Instructions for the task> Repeat the entries shown below with every word and mark intact.

***** Records provided *****

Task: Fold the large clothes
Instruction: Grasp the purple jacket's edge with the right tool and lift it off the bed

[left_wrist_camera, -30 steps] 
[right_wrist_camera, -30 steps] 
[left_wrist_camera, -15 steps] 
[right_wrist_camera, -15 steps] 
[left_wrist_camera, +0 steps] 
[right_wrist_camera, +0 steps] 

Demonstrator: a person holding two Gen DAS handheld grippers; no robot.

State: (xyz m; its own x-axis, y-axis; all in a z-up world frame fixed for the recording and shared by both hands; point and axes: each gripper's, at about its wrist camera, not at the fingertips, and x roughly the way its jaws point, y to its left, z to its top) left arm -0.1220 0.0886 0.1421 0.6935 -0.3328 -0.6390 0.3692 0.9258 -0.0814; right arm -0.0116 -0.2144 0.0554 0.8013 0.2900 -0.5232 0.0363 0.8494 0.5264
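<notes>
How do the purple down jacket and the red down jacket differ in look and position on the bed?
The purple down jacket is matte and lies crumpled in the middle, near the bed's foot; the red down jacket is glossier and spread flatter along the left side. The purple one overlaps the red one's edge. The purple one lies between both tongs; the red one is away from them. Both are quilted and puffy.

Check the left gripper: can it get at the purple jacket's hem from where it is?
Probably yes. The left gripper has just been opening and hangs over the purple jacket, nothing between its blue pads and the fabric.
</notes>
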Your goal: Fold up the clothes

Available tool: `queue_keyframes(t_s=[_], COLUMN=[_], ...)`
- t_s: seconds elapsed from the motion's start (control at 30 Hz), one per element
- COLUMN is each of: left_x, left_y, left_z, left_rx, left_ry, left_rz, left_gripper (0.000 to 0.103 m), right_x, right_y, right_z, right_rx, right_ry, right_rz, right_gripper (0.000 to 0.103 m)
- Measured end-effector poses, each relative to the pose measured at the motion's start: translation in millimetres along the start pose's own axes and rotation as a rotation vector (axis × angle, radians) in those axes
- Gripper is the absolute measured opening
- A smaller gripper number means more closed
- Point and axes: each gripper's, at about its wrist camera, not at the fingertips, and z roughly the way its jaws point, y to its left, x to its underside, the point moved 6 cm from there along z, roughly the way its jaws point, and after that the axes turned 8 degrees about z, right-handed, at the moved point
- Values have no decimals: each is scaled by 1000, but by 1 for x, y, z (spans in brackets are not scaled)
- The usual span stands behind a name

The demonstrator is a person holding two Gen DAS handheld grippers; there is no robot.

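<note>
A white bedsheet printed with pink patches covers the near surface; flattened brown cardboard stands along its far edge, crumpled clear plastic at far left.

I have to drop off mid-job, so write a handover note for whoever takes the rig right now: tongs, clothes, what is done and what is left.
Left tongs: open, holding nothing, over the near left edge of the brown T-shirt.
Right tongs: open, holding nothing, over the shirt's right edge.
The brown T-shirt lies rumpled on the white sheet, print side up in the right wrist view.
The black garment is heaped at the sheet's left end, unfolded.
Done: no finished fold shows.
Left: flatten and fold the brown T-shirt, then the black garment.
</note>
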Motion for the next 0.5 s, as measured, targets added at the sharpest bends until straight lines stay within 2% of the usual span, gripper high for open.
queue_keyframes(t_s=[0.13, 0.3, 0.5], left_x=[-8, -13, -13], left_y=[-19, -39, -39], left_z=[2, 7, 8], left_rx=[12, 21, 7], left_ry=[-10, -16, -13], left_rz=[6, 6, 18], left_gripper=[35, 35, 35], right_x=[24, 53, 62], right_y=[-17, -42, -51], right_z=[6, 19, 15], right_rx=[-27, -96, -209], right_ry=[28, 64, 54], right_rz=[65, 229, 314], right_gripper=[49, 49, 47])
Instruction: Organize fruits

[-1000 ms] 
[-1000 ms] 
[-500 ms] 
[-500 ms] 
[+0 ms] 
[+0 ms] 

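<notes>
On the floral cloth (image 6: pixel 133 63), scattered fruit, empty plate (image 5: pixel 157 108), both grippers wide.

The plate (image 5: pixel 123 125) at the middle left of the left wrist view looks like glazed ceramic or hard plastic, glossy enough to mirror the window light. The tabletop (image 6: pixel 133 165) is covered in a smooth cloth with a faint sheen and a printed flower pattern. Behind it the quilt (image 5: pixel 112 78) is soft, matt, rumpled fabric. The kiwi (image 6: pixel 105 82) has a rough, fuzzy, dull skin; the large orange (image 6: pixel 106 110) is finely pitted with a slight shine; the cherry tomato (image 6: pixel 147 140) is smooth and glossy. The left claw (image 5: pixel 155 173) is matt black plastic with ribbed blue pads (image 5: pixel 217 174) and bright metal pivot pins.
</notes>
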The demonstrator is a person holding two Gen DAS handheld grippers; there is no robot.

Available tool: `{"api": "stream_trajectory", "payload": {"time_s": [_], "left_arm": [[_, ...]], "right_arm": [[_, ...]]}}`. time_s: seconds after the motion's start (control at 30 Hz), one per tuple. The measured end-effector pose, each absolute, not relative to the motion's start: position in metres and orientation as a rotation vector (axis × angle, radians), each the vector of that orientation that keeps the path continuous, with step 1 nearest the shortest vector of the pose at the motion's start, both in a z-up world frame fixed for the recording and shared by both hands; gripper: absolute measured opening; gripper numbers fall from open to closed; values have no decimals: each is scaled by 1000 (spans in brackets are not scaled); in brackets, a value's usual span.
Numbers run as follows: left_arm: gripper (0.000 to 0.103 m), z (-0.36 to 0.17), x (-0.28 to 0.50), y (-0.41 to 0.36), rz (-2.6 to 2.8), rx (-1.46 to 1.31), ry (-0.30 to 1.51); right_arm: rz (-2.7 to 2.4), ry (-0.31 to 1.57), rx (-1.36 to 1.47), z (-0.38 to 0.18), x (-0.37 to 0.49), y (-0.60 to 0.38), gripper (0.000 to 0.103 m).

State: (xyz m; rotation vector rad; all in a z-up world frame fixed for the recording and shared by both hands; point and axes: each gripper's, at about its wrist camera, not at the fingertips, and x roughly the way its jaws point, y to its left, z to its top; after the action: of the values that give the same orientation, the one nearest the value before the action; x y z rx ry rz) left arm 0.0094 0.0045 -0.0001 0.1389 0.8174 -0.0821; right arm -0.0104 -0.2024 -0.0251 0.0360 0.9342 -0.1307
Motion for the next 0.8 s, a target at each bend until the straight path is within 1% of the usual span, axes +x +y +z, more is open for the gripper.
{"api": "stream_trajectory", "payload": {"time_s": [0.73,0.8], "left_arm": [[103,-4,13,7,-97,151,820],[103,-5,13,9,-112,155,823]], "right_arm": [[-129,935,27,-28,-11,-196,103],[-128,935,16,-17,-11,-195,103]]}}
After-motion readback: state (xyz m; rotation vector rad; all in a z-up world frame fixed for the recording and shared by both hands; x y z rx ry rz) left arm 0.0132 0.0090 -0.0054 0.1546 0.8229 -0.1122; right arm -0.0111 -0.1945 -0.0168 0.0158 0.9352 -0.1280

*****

Answer box>
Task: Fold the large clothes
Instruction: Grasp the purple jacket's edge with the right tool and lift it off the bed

[left_wrist_camera, -30 steps] 
[right_wrist_camera, -30 steps] 
[left_wrist_camera, -15 steps] 
[right_wrist_camera, -15 steps] 
[left_wrist_camera, +0 steps] 
[right_wrist_camera, +0 steps] 

Demonstrator: a person holding two Gen DAS handheld grippers; no robot.

State: (xyz m; its own x-axis, y-axis; all in a z-up world frame fixed for the recording and shared by both hands; point and axes: each gripper's, at about its wrist camera, not at the fingertips, and x roughly the way its jaws point, y to its left, z to its top) left arm -0.1220 0.0886 0.1421 0.6935 -0.3328 -0.6390 0.3692 0.9258 -0.0814; right arm -0.0116 -0.2144 0.0554 0.8013 0.2900 -0.5232 0.0363 0.8494 0.5264
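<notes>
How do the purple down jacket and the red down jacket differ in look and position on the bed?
The purple down jacket is matte and lies crumpled in the middle, near the bed's foot; the red down jacket is glossier and spread flatter along the left side. The purple one overlaps the red one's edge. The purple one lies between both tongs; the red one is away from them. Both are quilted and puffy.

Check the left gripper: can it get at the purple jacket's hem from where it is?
Probably yes. The left gripper has just been opening and hangs over the purple jacket, nothing between its blue pads and the fabric.
</notes>
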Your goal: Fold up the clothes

Available tool: `queue_keyframes(t_s=[_], COLUMN=[_], ...)`
- t_s: seconds elapsed from the motion's start (control at 30 Hz), one per element
- COLUMN is each of: left_x, left_y, left_z, left_rx, left_ry, left_rz, left_gripper (0.000 to 0.103 m), right_x, right_y, right_z, right_rx, right_ry, right_rz, right_gripper (0.000 to 0.103 m)
- Measured end-effector poses, each relative to the pose measured at the motion's start: translation in millimetres along the start pose's own axes and rotation as a rotation vector (axis × angle, radians) in those axes
- Gripper is the absolute measured opening
- A smaller gripper number means more closed
- Point and axes: each gripper's, at about its wrist camera, not at the fingertips, and z roughly the way its jaws point, y to its left, x to its underside, the point moved 6 cm from there along z, roughly the way its jaws point, and after that the axes turned 8 degrees about z, right-handed, at the moved point
- Values have no decimals: each is scaled by 1000, but by 1 for x, y, z (spans in brackets are not scaled)
- The usual span stands behind a name

The demonstrator is a person holding two Gen DAS handheld grippers; there is no robot.

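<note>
A white bedsheet printed with pink patches covers the near surface; flattened brown cardboard stands along its far edge, crumpled clear plastic at far left.

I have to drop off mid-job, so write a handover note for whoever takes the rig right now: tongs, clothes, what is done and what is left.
Left tongs: open, holding nothing, over the near left edge of the brown T-shirt.
Right tongs: open, holding nothing, over the shirt's right edge.
The brown T-shirt lies rumpled on the white sheet, print side up in the right wrist view.
The black garment is heaped at the sheet's left end, unfolded.
Done: no finished fold shows.
Left: flatten and fold the brown T-shirt, then the black garment.
</note>
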Motion for the next 0.5 s, as measured, targets added at the sharpest bends until straight lines stay within 2% of the usual span, gripper high for open.
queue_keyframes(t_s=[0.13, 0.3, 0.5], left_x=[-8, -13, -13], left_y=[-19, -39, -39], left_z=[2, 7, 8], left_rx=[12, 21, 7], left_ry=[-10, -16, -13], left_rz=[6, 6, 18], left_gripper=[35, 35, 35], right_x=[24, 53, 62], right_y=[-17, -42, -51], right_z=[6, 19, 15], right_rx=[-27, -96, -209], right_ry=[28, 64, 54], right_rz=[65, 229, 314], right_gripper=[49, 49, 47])
Instruction: Organize fruits

[-1000 ms] 
[-1000 ms] 
[-500 ms] 
[-500 ms] 
[+0 ms] 
[+0 ms] 

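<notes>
On the floral cloth (image 6: pixel 133 63), scattered fruit, empty plate (image 5: pixel 157 108), both grippers wide.

The plate (image 5: pixel 123 125) at the middle left of the left wrist view looks like glazed ceramic or hard plastic, glossy enough to mirror the window light. The tabletop (image 6: pixel 133 165) is covered in a smooth cloth with a faint sheen and a printed flower pattern. Behind it the quilt (image 5: pixel 112 78) is soft, matt, rumpled fabric. The kiwi (image 6: pixel 105 82) has a rough, fuzzy, dull skin; the large orange (image 6: pixel 106 110) is finely pitted with a slight shine; the cherry tomato (image 6: pixel 147 140) is smooth and glossy. The left claw (image 5: pixel 155 173) is matt black plastic with ribbed blue pads (image 5: pixel 217 174) and bright metal pivot pins.
</notes>
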The demonstrator is a person holding two Gen DAS handheld grippers; there is no robot.

Available tool: `{"api": "stream_trajectory", "payload": {"time_s": [_], "left_arm": [[_, ...]], "right_arm": [[_, ...]]}}`. time_s: seconds after the motion's start (control at 30 Hz), one per tuple. The measured end-effector pose, each absolute, not relative to the motion's start: position in metres and orientation as a rotation vector (axis × angle, radians), each the vector of that orientation that keeps the path continuous, with step 1 nearest the shortest vector of the pose at the motion's start, both in a z-up world frame fixed for the recording and shared by both hands; gripper: absolute measured opening; gripper numbers fall from open to closed; values have no decimals: each is scaled by 1000 (spans in brackets are not scaled); in brackets, a value's usual span.
Numbers run as follows: left_arm: gripper (0.000 to 0.103 m), z (-0.36 to 0.17), x (-0.28 to 0.50), y (-0.41 to 0.36), rz (-2.6 to 2.8), rx (-1.46 to 1.31), ry (-0.30 to 1.51); right_arm: rz (-2.7 to 2.4), ry (-0.31 to 1.57), rx (-1.36 to 1.47), z (-0.38 to 0.18), x (-0.37 to 0.49), y (-0.60 to 0.38), gripper (0.000 to 0.103 m).

State: (xyz m; rotation vector rad; all in a z-up world frame fixed for the recording and shared by both hands; point and axes: each gripper's, at about its wrist camera, not at the fingertips, and x roughly the way its jaws point, y to its left, z to its top; after the action: of the values that give the same orientation, the one nearest the value before the action; x y z rx ry rz) left arm 0.0094 0.0045 -0.0001 0.1389 0.8174 -0.0821; right arm -0.0104 -0.2024 -0.0251 0.0360 0.9342 -0.1307
Motion for the next 0.8 s, a target at each bend until the straight path is within 1% of the usual span, axes +x +y +z, more is open for the gripper.
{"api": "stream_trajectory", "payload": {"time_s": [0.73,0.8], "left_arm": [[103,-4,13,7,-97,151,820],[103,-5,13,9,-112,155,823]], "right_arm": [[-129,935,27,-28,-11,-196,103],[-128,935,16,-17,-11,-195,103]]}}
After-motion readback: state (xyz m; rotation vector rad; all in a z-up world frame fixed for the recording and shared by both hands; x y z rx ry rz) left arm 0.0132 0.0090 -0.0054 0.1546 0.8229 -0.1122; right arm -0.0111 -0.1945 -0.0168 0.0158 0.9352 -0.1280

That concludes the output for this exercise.